Using Postgres Regex expressions to find very specific matches
Coderwall has been having issues with certain avatars generating 403 errors in the browser console. You probably wouldn't notice unless you had your dev tools open while you were browsing but there were a little over 25% of our Twitter avatars that weren't rendering properly due to trying to connect via HTTP instead of HTTPS. (And other changes to how Twitter resolves it's profile images but that's a bigger issue.) Fortunately with the power of Ruby and Postgres Regex selectors it's relatively trivial to find and transform the HTTP urls to use HTTPS.
User.where("twitter_token is not null AND thumbnail_url ~ '^http:' AND thumbnail_url ~ 'twimg\.com'").find_each(batch_size: 500) do |user|
begin
url = URI.parse(user.profile_url)
puts "Update #{user.username} because #{user.profile_url} appears to be HTTP."
url.scheme = 'https'
user.update_attribute(:thumbnail_url, url.to_s)
puts " ==> #{user.profile_url}"
rescue URI::InvalidURIError
ap url
end
end
Our User
model has a field thumbnail_url
which holds the URL for users who log into Coderwall via OAuth.

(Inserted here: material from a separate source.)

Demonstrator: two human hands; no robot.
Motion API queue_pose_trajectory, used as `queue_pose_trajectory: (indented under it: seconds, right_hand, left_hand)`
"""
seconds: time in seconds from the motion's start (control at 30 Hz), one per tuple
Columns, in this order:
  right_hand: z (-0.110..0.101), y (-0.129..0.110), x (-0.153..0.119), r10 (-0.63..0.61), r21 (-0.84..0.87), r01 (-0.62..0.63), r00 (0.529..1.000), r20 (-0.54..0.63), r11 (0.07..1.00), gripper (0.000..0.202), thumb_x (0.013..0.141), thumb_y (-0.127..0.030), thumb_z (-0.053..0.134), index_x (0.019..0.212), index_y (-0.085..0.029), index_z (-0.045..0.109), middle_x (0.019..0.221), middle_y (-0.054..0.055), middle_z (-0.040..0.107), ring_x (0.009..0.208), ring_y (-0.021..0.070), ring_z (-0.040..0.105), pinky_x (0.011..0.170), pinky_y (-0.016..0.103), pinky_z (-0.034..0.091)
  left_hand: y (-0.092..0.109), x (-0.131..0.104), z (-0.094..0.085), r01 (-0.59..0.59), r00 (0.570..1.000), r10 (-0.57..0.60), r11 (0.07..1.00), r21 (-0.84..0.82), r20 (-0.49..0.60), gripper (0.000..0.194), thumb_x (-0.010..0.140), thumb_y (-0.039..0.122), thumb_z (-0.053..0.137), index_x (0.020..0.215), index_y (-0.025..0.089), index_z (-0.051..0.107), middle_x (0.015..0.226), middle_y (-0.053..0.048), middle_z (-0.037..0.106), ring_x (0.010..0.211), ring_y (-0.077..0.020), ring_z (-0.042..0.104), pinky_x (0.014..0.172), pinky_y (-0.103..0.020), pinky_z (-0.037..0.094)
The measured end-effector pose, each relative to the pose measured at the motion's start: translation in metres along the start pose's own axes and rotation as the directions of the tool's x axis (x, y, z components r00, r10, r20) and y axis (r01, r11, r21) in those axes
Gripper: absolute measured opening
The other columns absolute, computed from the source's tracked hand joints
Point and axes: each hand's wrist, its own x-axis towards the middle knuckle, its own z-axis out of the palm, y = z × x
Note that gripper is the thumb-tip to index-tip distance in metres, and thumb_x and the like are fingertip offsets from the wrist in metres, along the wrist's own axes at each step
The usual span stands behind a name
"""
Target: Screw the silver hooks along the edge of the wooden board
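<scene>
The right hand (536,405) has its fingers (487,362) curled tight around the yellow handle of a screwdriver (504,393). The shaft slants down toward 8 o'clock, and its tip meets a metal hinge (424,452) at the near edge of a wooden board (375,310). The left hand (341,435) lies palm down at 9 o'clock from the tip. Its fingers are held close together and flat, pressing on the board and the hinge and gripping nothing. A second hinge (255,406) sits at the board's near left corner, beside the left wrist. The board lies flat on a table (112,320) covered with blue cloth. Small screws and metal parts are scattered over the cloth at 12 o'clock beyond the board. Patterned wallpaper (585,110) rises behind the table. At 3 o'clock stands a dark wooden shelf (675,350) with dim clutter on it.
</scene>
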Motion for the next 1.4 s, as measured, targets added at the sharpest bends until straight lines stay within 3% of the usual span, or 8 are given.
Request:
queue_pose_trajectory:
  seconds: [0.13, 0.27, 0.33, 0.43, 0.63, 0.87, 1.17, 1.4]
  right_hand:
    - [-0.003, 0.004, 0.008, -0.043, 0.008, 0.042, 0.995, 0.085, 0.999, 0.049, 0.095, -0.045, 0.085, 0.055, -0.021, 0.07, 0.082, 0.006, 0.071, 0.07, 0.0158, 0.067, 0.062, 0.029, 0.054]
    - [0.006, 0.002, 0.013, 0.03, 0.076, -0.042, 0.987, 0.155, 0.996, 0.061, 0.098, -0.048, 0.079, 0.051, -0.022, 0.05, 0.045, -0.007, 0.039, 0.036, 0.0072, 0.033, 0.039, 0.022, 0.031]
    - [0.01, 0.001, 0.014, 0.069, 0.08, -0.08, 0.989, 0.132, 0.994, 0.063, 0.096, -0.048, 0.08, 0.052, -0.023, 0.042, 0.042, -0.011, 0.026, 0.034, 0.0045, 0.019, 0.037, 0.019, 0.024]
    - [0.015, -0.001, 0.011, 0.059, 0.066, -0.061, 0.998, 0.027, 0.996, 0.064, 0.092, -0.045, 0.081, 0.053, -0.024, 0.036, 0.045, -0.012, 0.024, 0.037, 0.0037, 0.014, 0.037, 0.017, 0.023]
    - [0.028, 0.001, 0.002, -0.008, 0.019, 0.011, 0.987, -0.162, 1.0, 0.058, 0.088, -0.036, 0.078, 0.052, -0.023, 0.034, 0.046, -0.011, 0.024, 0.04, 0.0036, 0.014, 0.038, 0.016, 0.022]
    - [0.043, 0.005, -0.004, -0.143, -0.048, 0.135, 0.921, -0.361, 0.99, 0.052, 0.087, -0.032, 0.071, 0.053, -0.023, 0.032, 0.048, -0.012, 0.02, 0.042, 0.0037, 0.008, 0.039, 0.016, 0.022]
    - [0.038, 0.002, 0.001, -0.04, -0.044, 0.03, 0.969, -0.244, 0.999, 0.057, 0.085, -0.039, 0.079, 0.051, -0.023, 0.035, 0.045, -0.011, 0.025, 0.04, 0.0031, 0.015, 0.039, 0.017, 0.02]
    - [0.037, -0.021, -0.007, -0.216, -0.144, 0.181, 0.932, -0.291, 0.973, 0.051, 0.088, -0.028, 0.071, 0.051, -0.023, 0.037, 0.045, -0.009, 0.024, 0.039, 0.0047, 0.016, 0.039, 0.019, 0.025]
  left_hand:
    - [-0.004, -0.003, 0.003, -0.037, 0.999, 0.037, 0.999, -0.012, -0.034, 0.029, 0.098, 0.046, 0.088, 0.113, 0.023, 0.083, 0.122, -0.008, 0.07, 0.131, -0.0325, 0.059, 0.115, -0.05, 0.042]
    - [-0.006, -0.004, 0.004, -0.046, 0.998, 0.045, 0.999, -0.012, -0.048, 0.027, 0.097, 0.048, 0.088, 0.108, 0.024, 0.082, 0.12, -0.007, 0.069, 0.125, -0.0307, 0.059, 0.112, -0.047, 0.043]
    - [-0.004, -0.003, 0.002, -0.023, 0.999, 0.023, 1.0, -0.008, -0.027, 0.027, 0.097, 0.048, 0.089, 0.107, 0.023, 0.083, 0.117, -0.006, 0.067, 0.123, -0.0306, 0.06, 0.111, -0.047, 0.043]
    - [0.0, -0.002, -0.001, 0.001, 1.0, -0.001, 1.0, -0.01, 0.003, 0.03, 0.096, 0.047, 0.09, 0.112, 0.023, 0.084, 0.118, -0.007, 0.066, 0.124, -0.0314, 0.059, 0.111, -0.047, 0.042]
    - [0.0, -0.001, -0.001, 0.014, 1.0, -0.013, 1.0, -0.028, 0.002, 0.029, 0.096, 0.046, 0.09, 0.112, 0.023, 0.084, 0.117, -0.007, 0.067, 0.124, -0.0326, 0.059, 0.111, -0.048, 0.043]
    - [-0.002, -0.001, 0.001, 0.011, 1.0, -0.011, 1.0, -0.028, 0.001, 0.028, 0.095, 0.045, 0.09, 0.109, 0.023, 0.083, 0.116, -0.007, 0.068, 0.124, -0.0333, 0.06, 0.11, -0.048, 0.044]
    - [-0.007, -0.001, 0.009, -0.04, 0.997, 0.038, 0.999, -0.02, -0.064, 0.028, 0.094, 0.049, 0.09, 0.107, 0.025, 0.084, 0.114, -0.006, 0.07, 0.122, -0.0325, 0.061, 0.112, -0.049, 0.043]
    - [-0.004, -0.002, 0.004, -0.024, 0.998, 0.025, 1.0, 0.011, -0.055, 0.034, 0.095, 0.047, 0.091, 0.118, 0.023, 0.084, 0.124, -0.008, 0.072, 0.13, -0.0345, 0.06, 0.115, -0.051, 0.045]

Since the issue was currently a problem predominantly for Twitter logins, and LinkedIn doesn't allow for fetching the thumbnails via HTTPS, I first limited the query to known Twitter login users.
Next I want to filter by users who have thumbnail_url
's that are not already using HTTPS. That number was near-zero after some poking I did to verify the issue, but better to be safe than sorry and it also helps with re-running the script, no sense in selecting a record that's already been updated. I used the Postgres Regex matcher thumbnail_url ~ '^http:'
but could very well have used thumbnail_url ilike 'http:%'
which can still utilize some indexes if available. The ilike
vs 'like` is also preferable in this case because it is case-insensitive
The last part of the query thumbnail_url ~ 'twimg\.com'
could have also been thumbnail_url ilike '%twimg.com%'
but was used because I was refactoring from matchers that were inside the block as I was testing this little bit of functionality.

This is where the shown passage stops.